It’s Greek to Me

Well, hello, good-looking!

Wouldn’t it have been interesting to be a fly on the cave wall when prehistoric humans were deciding what to call that substance that cooked their food and kept them warm?  How did it come to be called “fire”; did the tribal council put the official noun to a vote?  “That’s seventeen for ‘fire’, six for ‘hot stuff’, and,” — with a withering glance at the neighborhood fool — “one vote for ‘poo-poo’.”

No, language evolves more gradually than that, of course, and vocabularies are developed from lots of sources.  The English language has assimilated elements of Gaelic and German and Latin and many others; words with roots that are thousands of years old are still in use today.  OK, maybe not every day, but consider, by way of example, some of the words we have borrowed from Greek mythology:

There are the Titans, the Furies, the Sirens.  The Greek goddess of health was Hygieia, from whose name we get “hand-sanitizer”.  Nemesis has come to mean “archrival” or “unbeatable opponent”, as in “Phillies pitcher Roy Halladay is the nemesis of the Cincinnati Reds.”  The orginal Nemesis was a Greek goddess who dealt out justice, or vengeance, to the wicked.

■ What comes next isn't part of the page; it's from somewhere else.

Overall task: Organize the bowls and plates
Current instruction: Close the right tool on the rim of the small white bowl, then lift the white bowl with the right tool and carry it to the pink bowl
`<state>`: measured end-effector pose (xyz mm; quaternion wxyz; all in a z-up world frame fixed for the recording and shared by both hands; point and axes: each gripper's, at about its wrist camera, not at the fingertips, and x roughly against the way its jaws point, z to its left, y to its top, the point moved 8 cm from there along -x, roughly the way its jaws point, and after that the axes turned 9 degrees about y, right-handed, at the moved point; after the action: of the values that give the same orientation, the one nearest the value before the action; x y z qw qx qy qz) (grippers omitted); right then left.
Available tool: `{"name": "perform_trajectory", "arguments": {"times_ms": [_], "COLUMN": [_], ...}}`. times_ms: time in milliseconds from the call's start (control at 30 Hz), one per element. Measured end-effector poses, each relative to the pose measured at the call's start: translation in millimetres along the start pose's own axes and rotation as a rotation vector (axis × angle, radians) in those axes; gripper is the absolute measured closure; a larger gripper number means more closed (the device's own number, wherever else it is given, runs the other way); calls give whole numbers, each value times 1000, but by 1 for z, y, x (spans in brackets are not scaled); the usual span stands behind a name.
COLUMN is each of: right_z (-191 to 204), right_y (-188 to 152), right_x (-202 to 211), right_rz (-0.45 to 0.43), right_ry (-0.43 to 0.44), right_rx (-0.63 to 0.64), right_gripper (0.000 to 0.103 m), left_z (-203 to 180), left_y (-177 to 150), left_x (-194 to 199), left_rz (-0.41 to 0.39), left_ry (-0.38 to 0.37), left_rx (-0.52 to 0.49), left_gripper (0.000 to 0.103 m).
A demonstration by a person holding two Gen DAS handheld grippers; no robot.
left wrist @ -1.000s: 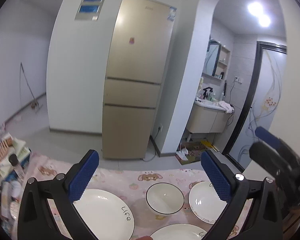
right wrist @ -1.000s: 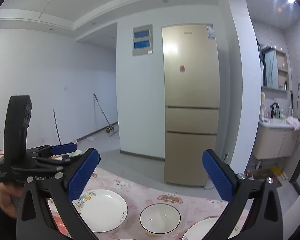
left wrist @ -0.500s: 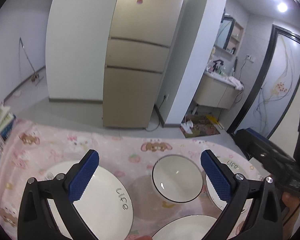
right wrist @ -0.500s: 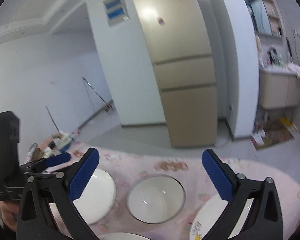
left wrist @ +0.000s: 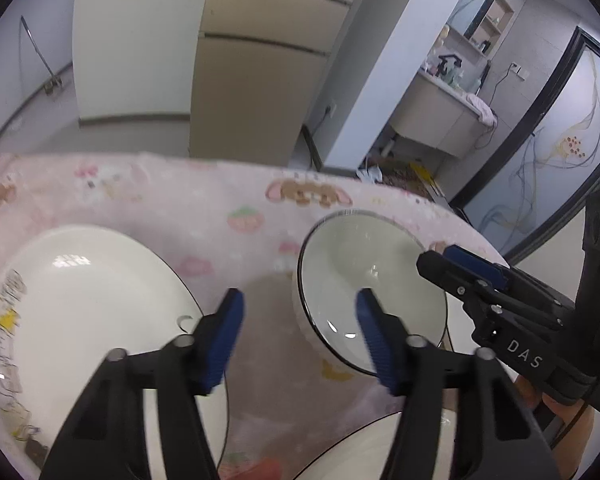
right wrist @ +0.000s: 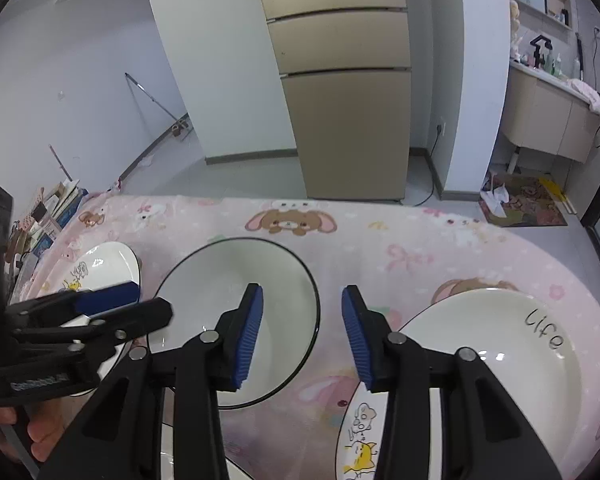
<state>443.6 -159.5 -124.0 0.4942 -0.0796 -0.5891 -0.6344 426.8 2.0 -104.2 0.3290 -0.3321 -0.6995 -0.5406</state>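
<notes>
The pink cloth (right wrist: 380, 240) lies under everything, spread ahead of and below both sets of jaws. On it, the right plate (right wrist: 480, 360) sits just outside the right gripper's outer jaw, "life" written near its far rim. The left plate (left wrist: 80, 300) sits under and outside the left gripper's outer jaw. A third rim shows low in both views, beneath the jaws, too cut off to say more.

The bowl (right wrist: 236, 312), white with a thin dark rim, stands between the two plates. In the right wrist view its near right edge passes through the gap of the right gripper (right wrist: 302, 334), with the inner jaw over the bowl's inside and the outer jaw beyond the rim. In the left wrist view the bowl (left wrist: 364, 292) is ahead and toward the inner jaw of the left gripper (left wrist: 298, 338), that jaw overlapping its near wall.

Both sets of jaws stand partly open, at a narrowish gap, holding nothing.

The step seems to be taking the bowl by its rim. To do it well, the right gripper should come down until the rim sits deep between the pads, one pad inside and one outside the wall, then squeeze squarely. A shallow bite on glazed ware would likely slip. Lift straight up, clear of the plates either side. The left gripper is best kept off the bowl, or used only to steady its far wall.
</notes>
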Motion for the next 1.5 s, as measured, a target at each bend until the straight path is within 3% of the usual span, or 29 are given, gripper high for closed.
{"name": "perform_trajectory", "arguments": {"times_ms": [100, 533, 667, 733, 800, 867, 1000, 1500], "right_z": [1, 2, -1, 0, 5, 12, 28, 87], "right_y": [-6, -23, -25, -21, -13, -5, 8, 50], "right_x": [-7, -32, -35, -29, -19, -9, 9, 81], "right_rz": [32, 116, 129, 91, 43, 3, -62, -314], "right_ry": [14, 17, 13, 32, 44, 51, 65, 45], "right_rx": [13, -3, -22, -48, -43, -28, 7, 124], "right_gripper": [72, 76, 82, 86, 91, 91, 91, 91], "left_z": [-3, -18, -16, -10, -3, 1, 1, 2], "left_y": [-5, -9, -9, -8, -5, 2, 14, 34], "left_x": [-9, -22, -21, -20, -15, -2, 26, 122], "left_rz": [27, 8, -15, -24, -48, -84, -165, -327], "left_ry": [-8, -29, -21, 27, 33, -1, 12, -39], "left_rx": [-9, -37, -25, -30, -1, 30, 11, 16], "left_gripper": [67, 67, 71, 86, 93, 93, 93, 95]}}
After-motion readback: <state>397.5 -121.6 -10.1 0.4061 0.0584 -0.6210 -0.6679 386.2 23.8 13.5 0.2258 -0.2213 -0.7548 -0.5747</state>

Our word hypnosis is derived from Hypnos, the personification of sleep.  Then there’s Psyche, who started out in Greek legend as a king’s daughter and came to be associated, through a complicated tale, with the human soul, and by extension, the mind.

Tantalus was a son of Zeus who was punished for revealing secrets of the gods to mere mortals.  His punishment was to stand in chin-deep water, but when his thirst compelled him to drink, the water receded just out of reach of his mouth.  In other words, Tantalus was tantalized.

As you know, there was a lot of treachery and back-stabbing going on among the Greek deities and their underlings.  Echo was a nymph who was given the task of distracting Zeus’s wife Hera while he rendezvoused with his various mistresses at the Mount Olympus Hilton.  Echo’s strategy was to talk incessantly, but eventually Hera stopped listening and figured out what Echo had been doing.  Hera punished her by altering Echo’s power of speech — she could only repeat the last thing that someone else said.

Echo also figures in the story of Narcissus, who is the patron saint, so to speak, of reality-show performers.  Our word narcissism, which means “inordinate fascination with oneself; vanity”, is derived from Narcissus, who found himself utterly irresistible.

According to the legend, he was a good-looking guy and Echo fell hard for him, but she placed a distant second in his affections — he was too busy admiring his own hunky reflection in a pool.  As one version has it, Echo was so distraught at his rejection of her that she cried until nothing was left but a trace of her voice.

Narcissus eventually died of frustration because he couldn’t have a satisfying relationship with his own reflection.  But what could he do — that face in the pool was just too beautiful for words.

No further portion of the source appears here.